DLSiteFSearch/DLSiteFSearchObsidian/Audio Embedding generation.md

For the current approach, I need to have a method, that is fast, accurate, and low-resource if possible, to convert all approximately 9000 audio files into feature vectors.

I was originally going to use `PANNs` or `VGGIsh` for audio embedding generation. But `PANNs` has crashed on me with `CUDA out of memory` errors. `VGGIsh` looks kind of complicated.

Anyway, I have asked Claude Sonnet for directions. It did gave me some more results than searching on Google `Audio Embedding Generation`. It recommended the following embedding models:
1. CLAP
2. BYOL-A
3. PANNs
4. wav2vec 2.0
5. MERT
6. VGGish
I have never heard of any of these options. I have discovered `PANNs` through an Elastic Search article. Also `Ziliz` or `Milvus` has published an article ranking the embedding models. Which is why I wanted to try out `PANNs, wav2red, VGGish` these three models.

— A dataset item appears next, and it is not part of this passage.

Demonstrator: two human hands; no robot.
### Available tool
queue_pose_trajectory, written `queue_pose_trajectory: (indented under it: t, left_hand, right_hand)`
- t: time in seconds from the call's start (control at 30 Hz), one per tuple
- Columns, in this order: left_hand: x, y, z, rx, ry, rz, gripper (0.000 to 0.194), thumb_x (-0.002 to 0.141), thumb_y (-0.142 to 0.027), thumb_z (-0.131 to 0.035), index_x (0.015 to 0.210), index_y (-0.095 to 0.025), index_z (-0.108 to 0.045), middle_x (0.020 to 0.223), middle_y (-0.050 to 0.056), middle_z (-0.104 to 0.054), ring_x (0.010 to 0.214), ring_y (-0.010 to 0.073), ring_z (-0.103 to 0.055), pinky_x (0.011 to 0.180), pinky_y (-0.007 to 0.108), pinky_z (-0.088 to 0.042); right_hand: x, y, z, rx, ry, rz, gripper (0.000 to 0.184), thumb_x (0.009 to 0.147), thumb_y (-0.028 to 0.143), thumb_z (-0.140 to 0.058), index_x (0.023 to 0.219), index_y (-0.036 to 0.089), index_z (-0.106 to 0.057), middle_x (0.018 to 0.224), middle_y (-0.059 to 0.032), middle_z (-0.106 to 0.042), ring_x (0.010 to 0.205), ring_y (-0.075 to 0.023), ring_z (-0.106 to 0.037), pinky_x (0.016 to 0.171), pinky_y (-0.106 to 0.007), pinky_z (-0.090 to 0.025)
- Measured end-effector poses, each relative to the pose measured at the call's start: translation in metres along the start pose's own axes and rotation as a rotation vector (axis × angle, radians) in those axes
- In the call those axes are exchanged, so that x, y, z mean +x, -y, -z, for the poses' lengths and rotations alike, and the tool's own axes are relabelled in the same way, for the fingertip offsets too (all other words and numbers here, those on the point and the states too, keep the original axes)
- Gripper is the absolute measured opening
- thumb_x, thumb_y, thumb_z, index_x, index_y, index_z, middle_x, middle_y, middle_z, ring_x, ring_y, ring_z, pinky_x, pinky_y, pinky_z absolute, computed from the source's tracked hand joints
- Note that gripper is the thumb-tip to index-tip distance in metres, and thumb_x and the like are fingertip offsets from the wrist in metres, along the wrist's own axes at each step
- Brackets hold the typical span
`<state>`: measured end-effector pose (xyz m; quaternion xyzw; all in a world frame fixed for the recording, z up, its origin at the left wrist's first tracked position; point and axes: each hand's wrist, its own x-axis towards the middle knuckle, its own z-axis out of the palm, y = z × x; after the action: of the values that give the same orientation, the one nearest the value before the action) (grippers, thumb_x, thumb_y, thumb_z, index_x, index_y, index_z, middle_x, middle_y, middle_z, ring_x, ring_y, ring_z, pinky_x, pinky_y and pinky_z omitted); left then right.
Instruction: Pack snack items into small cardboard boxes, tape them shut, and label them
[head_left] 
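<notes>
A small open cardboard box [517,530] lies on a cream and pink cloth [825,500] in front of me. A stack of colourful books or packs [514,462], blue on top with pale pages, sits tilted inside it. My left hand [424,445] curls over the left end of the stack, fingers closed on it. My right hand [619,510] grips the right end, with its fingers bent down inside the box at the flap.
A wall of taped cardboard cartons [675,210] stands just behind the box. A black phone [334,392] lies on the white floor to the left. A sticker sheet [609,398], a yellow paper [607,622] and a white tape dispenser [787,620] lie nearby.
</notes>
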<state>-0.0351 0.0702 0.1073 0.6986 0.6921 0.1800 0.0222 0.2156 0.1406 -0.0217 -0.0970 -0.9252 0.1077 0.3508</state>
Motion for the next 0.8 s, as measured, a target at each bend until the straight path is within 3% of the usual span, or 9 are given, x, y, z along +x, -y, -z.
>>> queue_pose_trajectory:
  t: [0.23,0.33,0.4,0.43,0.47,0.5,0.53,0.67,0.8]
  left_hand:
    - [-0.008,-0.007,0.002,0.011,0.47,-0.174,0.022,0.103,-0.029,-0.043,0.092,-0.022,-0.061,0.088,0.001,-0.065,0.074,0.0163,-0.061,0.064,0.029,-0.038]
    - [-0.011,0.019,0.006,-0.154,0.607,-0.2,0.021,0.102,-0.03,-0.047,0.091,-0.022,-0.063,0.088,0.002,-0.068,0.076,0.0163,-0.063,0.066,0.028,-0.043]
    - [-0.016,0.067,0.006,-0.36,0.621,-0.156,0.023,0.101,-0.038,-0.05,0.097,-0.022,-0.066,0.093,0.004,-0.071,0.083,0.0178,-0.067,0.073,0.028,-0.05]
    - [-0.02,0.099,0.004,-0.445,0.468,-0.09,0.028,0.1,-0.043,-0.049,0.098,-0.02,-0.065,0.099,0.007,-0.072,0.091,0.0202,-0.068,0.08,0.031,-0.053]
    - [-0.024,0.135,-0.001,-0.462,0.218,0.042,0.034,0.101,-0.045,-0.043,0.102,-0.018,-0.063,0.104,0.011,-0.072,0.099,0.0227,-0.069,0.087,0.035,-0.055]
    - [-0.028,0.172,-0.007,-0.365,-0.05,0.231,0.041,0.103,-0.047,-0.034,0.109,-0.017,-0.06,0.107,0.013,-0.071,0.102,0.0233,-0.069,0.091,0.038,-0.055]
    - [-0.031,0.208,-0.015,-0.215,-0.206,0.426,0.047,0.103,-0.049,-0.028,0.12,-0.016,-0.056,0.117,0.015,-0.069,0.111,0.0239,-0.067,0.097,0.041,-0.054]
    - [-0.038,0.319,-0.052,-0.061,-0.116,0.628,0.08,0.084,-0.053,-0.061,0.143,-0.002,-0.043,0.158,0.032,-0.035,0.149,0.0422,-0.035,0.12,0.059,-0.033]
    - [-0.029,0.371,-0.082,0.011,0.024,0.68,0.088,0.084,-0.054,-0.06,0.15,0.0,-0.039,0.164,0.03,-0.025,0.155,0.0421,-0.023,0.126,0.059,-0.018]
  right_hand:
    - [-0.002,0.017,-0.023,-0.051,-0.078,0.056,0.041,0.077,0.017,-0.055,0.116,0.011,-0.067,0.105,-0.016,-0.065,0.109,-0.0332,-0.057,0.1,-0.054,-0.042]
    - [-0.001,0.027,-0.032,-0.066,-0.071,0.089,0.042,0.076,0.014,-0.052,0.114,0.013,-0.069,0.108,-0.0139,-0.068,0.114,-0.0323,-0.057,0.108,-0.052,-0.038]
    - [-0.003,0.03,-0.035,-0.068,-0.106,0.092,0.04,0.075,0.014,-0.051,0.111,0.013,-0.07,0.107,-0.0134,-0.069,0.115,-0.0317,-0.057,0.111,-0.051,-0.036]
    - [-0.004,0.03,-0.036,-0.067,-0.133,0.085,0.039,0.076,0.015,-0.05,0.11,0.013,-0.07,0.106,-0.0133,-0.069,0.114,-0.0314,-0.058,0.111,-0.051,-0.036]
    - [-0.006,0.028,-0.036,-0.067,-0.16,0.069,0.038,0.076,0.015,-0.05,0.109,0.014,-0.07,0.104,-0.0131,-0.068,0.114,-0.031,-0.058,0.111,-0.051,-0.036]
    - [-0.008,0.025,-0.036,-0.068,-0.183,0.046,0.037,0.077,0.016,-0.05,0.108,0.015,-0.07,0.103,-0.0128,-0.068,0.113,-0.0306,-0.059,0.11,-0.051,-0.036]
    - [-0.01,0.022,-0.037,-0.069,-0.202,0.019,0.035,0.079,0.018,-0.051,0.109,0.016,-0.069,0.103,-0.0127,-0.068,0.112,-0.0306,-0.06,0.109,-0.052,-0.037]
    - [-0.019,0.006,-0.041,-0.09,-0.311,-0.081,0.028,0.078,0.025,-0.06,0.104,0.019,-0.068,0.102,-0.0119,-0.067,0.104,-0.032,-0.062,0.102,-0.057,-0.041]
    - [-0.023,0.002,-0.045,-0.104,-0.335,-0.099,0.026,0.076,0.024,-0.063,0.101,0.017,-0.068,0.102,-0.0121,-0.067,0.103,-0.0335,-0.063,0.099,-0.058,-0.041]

Each model has its own quirk to run. Although `Towhee` has an uniform way to use all of these embedding models, I have my doubts on this project, which seem to be inactive, and also has allegations of using inadequate ways to gain more Stars on GitHub.

I will have to set up a comparison between searching with all of these embedding models.

Also Claude Sonnet has recommended to chop up the audio into smaller 10 seconds chunks. I was wondering why I was getting `CUDA Out of memory` errors. It's because I haven't chunked my audio into smaller pieces. Which explains the error. Since most of the audios are usually 30 minutes long. It also recommended overlapping the chunks. Please see the exported `JSON` chat for details.

The audio must be pre-processed:
1. Load all channels of the audio into memory
2. Resample audio according to the model's instruction or training parameter
3. Split the audio into chunks of 10-15 seconds
Each chunk may have its metadata associated with the position (time in full track audio) and channel information (L, R)

# Benchmark
With 200 audio clips, randomly selected. all audio embedding models mentioned above must have its time for processing 200 audio clips recorded, and its vector results stored on disk.